Makes 1 galette, 8 to 10 slices
  • 1 lb. puff pastry, homemade or store-bought   = 450 g de pâte feuilletée
  • 1 cup almond meal = 100 g de poudre d'amandes
  • 5 tablespoons butter, softened = 70 g de beurre, ramolli
  • ½ cup sugar = 100 g de sucre
  • 3 large egg yolks, divided = 3 jaunes d'oeufs
  • 1 teaspoon vanilla extract = 1 cuillère à café d'extrait de vanille
  • 2 medium apples or ripe pears, thinly sliced = 2 pommes ou poires bien mures, coupées en tranches fines
  • ⅓ cup chocolate chips or chunks = 50 g de pépites ou morceaux de chocolats

Preheat oven to 400°F/200°C. Line a baking sheet with parchment paper.
Divide the puff pastry in half, and roll each piece out into a large circle.

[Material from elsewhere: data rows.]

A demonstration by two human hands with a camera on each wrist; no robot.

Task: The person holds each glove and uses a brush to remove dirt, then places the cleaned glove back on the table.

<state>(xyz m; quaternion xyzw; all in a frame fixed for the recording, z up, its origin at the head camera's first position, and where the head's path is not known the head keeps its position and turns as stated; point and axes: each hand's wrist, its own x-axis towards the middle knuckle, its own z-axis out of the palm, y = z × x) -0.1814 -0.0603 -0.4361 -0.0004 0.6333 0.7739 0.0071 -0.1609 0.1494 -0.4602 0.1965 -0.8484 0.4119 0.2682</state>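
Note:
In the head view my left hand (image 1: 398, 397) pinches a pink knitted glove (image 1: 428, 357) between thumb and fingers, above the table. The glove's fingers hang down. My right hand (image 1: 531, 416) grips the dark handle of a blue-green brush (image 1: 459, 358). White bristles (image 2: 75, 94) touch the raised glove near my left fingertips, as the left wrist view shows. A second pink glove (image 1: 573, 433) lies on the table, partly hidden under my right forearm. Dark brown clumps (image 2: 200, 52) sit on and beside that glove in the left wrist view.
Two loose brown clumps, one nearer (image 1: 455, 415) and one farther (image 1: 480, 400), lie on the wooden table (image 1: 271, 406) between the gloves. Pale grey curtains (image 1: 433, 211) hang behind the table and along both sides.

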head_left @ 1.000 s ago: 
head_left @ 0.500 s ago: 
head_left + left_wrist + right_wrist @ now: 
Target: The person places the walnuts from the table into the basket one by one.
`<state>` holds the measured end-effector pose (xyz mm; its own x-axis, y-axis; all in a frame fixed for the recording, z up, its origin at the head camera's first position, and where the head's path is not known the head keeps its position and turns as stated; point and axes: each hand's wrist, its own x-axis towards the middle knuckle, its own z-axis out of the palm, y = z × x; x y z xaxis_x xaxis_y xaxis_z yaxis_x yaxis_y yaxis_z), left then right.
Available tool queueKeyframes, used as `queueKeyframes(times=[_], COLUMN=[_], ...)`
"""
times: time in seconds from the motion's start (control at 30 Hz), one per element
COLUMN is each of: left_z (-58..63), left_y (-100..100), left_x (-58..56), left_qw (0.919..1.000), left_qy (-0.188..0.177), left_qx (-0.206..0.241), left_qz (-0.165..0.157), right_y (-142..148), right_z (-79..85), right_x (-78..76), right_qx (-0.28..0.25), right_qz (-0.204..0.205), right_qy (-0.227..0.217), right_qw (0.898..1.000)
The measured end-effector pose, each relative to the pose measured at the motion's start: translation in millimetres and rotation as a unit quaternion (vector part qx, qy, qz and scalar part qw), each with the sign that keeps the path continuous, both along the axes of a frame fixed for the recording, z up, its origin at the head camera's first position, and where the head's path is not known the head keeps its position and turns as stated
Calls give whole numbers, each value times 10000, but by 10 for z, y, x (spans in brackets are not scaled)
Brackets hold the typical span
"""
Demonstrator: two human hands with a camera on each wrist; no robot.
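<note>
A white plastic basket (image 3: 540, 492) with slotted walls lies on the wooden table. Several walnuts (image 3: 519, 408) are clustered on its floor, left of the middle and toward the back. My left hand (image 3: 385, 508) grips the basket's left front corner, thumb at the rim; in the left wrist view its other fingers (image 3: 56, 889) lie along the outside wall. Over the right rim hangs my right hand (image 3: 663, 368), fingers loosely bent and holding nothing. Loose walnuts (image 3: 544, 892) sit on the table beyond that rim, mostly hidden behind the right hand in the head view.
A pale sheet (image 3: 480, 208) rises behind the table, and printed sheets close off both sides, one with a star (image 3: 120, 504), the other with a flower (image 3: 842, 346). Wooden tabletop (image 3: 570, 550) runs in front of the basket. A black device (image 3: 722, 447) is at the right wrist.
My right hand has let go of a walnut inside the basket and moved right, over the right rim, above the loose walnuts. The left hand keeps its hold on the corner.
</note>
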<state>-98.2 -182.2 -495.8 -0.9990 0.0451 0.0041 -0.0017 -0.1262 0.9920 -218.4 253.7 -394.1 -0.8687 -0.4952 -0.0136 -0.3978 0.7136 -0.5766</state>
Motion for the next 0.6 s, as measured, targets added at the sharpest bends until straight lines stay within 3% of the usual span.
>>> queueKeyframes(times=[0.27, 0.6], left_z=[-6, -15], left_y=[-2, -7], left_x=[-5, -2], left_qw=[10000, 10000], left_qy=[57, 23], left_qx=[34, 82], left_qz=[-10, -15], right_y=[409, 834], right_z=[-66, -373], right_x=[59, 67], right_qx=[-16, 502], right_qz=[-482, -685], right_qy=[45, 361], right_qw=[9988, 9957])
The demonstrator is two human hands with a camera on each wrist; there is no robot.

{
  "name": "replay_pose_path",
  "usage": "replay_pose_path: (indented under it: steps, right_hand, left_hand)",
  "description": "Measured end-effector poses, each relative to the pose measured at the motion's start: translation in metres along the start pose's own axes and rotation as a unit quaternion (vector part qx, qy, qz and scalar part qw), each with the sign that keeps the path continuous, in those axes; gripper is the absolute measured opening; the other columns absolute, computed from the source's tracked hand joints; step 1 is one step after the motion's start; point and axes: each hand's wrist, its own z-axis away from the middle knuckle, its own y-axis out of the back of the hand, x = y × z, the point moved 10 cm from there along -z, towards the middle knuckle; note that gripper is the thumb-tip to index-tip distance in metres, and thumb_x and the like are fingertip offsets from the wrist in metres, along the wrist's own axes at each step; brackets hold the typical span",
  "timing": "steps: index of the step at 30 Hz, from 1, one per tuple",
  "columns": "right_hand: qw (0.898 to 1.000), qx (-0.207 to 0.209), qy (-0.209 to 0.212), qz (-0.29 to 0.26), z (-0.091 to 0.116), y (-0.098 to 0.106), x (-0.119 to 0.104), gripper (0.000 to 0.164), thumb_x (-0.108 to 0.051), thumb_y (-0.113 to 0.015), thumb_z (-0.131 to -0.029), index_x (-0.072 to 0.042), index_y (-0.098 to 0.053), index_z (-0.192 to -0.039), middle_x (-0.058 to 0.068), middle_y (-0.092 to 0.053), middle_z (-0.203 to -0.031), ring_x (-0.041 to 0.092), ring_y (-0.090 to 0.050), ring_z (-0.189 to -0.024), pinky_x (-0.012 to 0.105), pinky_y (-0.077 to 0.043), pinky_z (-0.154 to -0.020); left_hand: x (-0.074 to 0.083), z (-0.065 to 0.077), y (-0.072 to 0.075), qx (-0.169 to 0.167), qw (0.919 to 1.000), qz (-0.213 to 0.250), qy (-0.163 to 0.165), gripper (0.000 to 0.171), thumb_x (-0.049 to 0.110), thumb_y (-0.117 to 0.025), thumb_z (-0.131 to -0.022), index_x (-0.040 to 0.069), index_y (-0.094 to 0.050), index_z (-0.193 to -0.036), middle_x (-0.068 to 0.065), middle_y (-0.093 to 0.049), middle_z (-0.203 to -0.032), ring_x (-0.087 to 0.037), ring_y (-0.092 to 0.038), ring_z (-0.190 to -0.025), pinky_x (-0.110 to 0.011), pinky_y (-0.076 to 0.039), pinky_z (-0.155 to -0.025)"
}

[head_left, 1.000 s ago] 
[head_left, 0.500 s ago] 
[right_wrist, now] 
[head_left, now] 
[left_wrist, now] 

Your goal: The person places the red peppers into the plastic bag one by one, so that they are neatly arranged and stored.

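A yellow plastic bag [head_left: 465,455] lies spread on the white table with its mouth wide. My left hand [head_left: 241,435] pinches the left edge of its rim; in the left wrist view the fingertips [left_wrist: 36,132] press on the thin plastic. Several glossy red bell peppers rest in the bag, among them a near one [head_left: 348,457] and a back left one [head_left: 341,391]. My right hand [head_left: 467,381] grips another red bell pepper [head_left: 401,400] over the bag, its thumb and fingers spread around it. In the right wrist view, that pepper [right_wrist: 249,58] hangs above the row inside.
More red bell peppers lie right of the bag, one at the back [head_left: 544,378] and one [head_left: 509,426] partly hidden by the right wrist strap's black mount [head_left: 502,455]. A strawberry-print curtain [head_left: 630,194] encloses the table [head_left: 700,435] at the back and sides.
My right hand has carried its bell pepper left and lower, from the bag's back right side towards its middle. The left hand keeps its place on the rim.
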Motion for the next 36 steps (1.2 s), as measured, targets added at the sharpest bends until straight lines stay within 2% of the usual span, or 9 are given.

Using a template (a plate works well), cut one 10" circle from each piece.

Make the frangipane filling by beating the almond meal, butter and sugar until creamy. Add two egg yolks and vanilla, and continue beating until well blended.
Spread the filling over one of the circles, leaving a 1" rim around the edge of the pastry. Place the trinket towards the edge (so you minimize the chances of cutting into it when you slice the galette) and top with apple/pear slices and chocolate if using. Brush a little water around the edges. Gently place the second circle of puff pastry on top. Press and crimp the rim with a fork to seal the galette.
Mix the last egg yolk and 1 tablespoon of water together. Brush this glaze over the top of the galette and trace a pretty pattern on the surface (softly, with a knife).
Bake the galette for about 30 minutes until it is beautifully golden. Remove it from the oven, and cool before serving. Enjoy!